**WORK INSTRUCTIONS**
Show every line of the records below that contains the word "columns".

(Entries taken from a collection)
▶
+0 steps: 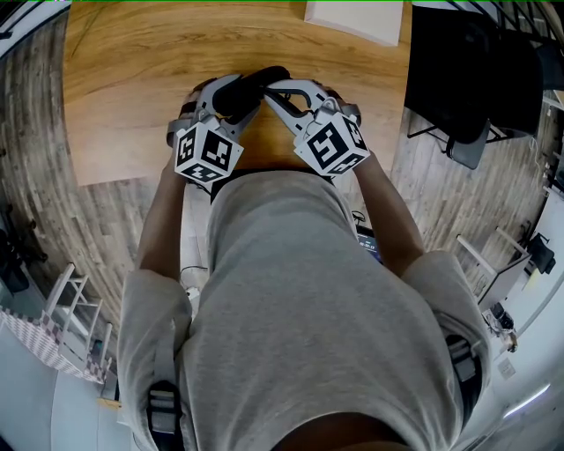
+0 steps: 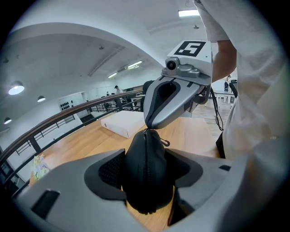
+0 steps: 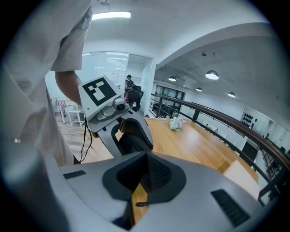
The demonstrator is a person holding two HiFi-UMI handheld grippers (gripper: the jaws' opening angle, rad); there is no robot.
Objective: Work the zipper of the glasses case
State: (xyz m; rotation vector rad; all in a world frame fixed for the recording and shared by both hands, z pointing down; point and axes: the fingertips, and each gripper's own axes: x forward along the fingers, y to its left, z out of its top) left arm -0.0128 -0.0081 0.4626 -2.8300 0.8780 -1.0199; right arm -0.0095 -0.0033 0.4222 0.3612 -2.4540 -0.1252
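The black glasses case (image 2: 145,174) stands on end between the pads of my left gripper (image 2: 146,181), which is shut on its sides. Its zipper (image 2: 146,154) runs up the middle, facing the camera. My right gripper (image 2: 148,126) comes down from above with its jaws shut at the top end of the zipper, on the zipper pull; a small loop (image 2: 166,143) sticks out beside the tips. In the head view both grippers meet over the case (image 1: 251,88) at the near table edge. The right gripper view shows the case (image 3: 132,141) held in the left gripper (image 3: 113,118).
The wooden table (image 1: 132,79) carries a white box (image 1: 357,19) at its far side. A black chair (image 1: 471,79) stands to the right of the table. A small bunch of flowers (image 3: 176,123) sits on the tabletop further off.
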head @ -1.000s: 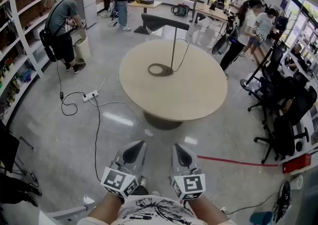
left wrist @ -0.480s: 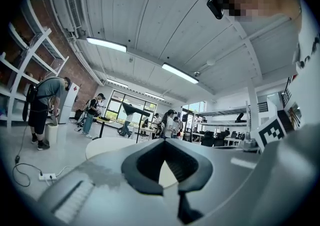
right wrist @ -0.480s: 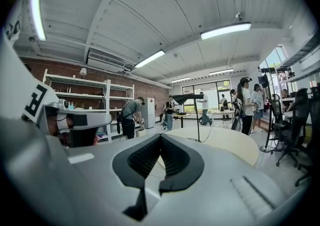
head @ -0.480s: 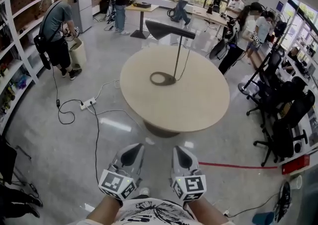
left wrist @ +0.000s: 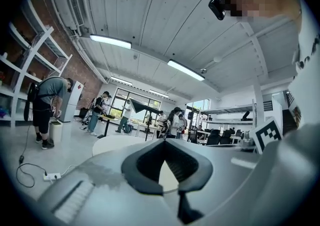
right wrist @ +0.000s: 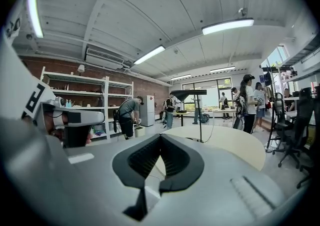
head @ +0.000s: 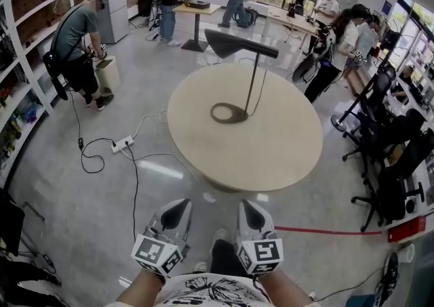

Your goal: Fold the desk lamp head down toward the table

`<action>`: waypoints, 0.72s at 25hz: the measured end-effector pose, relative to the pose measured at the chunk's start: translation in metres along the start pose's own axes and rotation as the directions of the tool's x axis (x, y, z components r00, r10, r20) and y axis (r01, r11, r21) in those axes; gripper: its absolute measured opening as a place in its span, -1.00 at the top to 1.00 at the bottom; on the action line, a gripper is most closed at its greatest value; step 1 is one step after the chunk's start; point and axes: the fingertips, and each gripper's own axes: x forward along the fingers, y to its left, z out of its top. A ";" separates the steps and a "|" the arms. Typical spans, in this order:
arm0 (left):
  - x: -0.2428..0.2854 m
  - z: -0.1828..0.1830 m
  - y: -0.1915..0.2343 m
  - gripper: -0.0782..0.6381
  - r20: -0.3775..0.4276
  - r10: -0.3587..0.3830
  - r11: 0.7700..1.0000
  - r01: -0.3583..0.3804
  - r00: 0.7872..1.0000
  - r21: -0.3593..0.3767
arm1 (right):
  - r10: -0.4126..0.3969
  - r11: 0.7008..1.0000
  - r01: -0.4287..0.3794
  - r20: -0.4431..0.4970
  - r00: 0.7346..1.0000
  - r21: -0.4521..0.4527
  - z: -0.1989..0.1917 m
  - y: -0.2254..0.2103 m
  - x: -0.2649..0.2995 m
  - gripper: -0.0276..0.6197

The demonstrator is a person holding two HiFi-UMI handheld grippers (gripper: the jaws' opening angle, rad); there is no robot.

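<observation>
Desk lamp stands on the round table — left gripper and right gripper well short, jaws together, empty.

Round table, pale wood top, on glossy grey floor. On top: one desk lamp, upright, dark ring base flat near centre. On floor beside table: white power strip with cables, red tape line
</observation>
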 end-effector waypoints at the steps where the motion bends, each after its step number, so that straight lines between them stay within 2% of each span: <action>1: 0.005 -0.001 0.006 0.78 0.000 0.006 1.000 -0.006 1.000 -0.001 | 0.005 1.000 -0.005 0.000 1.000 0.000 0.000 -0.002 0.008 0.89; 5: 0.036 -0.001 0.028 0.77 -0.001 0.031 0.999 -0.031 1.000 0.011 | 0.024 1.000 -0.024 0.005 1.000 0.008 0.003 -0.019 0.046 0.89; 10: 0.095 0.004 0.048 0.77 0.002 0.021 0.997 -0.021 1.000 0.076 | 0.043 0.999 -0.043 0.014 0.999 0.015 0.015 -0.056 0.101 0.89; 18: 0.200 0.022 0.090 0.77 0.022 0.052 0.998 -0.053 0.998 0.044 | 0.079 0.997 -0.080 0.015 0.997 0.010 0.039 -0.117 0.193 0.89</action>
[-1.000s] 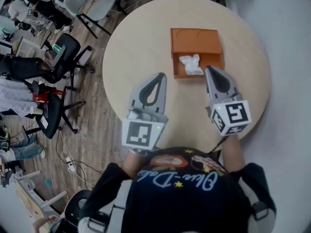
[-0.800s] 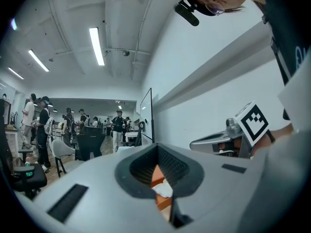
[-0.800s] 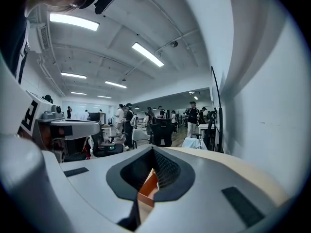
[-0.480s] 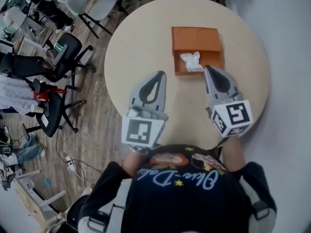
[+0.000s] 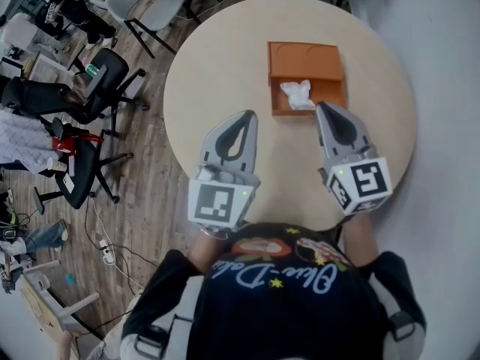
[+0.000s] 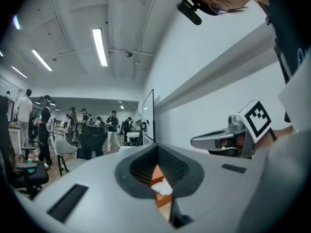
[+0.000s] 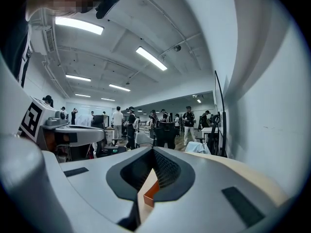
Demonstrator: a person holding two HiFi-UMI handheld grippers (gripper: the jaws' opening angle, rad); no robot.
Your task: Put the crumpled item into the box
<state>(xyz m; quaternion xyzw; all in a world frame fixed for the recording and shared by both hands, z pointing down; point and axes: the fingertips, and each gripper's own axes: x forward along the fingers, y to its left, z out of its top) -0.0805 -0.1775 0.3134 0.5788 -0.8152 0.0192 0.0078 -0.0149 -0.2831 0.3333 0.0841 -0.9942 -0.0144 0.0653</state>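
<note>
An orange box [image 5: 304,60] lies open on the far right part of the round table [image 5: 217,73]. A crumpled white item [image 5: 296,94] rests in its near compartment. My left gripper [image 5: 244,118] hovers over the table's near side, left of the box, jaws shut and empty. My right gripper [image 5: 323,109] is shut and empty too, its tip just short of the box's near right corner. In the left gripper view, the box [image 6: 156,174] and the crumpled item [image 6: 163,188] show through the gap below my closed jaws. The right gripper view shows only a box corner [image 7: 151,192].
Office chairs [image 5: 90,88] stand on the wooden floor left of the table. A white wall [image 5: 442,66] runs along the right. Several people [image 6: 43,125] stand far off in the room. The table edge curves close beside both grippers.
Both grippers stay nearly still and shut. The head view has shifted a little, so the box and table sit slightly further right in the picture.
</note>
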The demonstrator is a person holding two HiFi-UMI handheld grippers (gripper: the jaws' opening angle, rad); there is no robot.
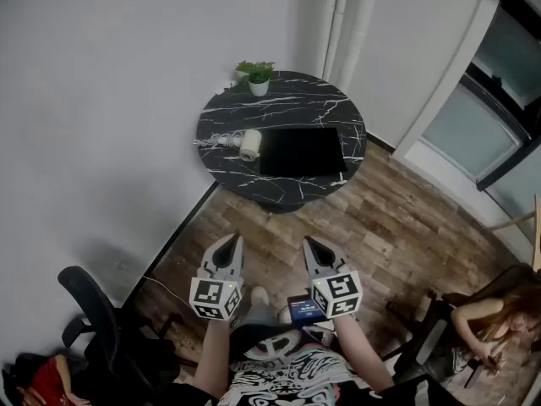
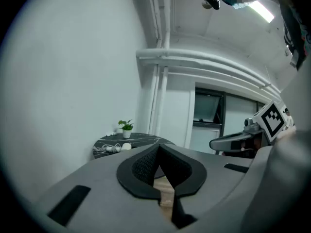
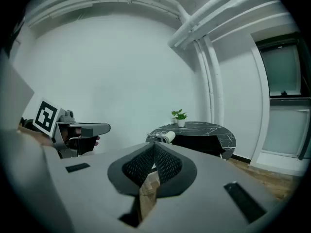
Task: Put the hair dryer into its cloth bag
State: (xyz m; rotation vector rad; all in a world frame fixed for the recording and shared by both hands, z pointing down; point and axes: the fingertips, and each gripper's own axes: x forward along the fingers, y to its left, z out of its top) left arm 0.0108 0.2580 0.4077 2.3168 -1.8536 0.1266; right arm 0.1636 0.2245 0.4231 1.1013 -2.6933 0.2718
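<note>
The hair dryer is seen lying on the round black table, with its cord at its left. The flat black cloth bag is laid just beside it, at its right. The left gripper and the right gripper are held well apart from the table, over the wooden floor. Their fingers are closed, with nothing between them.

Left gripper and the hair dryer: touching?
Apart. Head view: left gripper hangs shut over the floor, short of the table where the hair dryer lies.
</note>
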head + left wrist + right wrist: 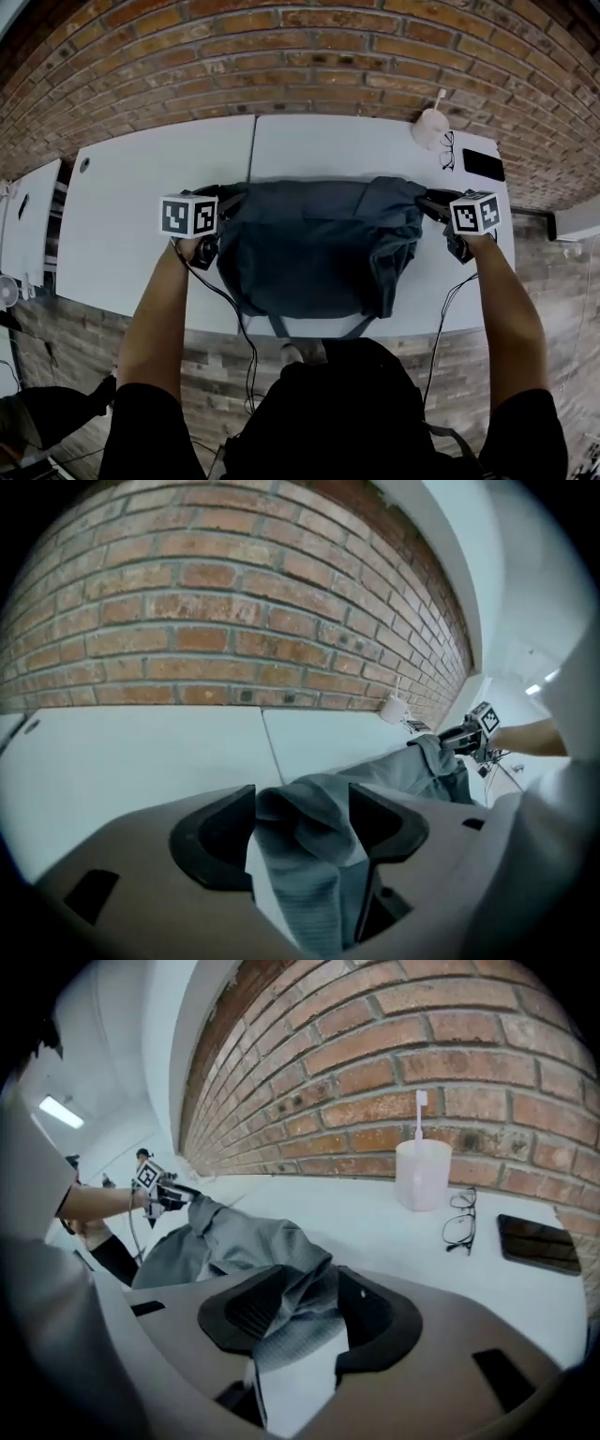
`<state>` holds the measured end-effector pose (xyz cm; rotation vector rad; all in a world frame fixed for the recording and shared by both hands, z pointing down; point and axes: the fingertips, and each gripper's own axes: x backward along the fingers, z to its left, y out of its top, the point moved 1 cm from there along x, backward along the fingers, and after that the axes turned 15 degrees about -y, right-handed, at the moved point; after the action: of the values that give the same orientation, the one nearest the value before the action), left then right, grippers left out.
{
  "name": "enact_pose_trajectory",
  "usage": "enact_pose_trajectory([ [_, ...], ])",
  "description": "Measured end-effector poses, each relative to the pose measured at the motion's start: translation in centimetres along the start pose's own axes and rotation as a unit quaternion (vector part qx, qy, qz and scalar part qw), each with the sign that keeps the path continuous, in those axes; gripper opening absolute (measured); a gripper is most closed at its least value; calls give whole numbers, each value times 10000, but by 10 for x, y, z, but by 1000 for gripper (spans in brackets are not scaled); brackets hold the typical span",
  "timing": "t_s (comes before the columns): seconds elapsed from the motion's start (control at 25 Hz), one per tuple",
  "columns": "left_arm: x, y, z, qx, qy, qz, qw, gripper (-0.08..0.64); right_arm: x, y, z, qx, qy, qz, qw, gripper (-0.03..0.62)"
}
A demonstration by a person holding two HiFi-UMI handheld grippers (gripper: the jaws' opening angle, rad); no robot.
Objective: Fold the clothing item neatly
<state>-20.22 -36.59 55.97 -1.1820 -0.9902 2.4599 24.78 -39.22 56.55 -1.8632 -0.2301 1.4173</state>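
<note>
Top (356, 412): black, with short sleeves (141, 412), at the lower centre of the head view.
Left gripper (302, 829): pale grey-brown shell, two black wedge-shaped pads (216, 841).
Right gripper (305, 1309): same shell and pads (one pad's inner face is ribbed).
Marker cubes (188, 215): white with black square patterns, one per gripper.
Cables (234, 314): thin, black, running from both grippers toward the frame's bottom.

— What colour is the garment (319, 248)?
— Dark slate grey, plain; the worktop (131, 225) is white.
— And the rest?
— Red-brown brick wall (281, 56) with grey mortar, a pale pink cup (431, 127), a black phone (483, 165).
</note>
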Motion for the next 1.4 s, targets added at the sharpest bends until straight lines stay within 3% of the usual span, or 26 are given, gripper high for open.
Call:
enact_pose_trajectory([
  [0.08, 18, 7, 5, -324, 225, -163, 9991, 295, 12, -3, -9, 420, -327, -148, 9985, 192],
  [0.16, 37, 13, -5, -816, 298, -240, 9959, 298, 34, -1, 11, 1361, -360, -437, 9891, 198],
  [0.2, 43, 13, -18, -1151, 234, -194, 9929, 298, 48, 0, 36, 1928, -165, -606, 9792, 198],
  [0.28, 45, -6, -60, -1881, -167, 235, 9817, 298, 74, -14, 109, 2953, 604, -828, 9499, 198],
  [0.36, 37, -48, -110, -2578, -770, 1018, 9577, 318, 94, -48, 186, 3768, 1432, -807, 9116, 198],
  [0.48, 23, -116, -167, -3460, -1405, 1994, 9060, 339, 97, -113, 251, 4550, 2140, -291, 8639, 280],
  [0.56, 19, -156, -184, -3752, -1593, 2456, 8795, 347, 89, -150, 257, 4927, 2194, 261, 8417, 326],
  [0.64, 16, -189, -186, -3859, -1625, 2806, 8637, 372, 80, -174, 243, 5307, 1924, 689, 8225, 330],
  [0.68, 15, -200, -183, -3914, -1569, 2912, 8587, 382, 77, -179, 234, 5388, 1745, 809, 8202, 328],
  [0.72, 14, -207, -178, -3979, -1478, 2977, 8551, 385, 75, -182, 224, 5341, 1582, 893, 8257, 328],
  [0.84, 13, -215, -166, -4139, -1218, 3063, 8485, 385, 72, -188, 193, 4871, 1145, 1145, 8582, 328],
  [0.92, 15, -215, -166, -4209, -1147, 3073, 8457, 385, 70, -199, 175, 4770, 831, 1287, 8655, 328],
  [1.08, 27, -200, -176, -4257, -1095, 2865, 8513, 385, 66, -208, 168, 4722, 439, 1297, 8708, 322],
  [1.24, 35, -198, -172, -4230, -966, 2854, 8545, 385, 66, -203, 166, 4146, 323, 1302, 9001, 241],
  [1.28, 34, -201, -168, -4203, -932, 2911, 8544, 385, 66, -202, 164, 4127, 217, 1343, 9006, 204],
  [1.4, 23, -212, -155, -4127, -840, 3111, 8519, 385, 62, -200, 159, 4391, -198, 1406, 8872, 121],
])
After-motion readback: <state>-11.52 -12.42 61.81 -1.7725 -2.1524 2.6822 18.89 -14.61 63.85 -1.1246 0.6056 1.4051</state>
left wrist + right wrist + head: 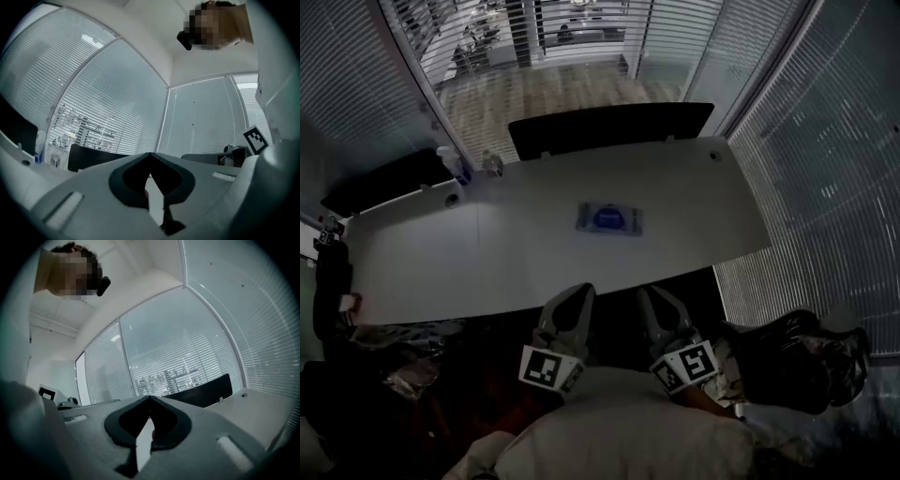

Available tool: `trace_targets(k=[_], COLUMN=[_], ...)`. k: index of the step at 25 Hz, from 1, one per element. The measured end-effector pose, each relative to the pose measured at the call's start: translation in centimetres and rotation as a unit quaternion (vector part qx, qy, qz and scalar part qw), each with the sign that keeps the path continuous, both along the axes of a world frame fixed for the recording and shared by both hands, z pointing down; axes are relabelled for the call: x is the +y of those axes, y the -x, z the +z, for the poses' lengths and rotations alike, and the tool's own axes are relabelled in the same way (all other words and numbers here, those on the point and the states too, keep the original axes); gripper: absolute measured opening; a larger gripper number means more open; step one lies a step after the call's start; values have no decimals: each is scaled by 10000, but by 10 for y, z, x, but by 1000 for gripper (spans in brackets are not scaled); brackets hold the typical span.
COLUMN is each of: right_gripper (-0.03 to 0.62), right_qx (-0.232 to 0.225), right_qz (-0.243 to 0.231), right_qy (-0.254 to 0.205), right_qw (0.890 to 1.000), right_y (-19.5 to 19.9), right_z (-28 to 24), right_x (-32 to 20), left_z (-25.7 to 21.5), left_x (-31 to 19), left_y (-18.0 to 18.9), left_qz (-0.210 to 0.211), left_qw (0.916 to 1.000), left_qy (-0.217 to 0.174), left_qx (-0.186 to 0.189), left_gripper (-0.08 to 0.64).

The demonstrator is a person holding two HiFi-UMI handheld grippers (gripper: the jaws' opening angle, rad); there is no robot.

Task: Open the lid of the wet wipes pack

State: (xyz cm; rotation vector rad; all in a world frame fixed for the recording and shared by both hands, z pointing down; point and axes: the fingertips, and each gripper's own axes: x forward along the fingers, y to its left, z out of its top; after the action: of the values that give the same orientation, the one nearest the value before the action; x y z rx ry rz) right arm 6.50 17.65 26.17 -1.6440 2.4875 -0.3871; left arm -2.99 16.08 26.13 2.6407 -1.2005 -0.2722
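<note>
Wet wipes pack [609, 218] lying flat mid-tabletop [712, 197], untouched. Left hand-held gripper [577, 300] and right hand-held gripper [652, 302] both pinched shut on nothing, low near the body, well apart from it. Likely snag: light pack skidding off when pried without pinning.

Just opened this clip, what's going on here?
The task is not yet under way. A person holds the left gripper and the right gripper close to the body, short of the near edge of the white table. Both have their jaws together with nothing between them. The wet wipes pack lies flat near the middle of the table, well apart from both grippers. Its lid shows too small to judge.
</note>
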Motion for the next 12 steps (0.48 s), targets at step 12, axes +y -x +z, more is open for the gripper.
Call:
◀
**SOLUTION TO THIS PROBLEM**
  "timing": "t_s (comes before the columns): seconds elapsed from the motion's start (control at 25 Hz), one per tuple",
  "columns": "left_arm: x, y, z, qx, qy, qz, qw, gripper (-0.08..0.64); right_arm: x, y, z, qx, qy, qz, qw, gripper (-0.03..0.62)"

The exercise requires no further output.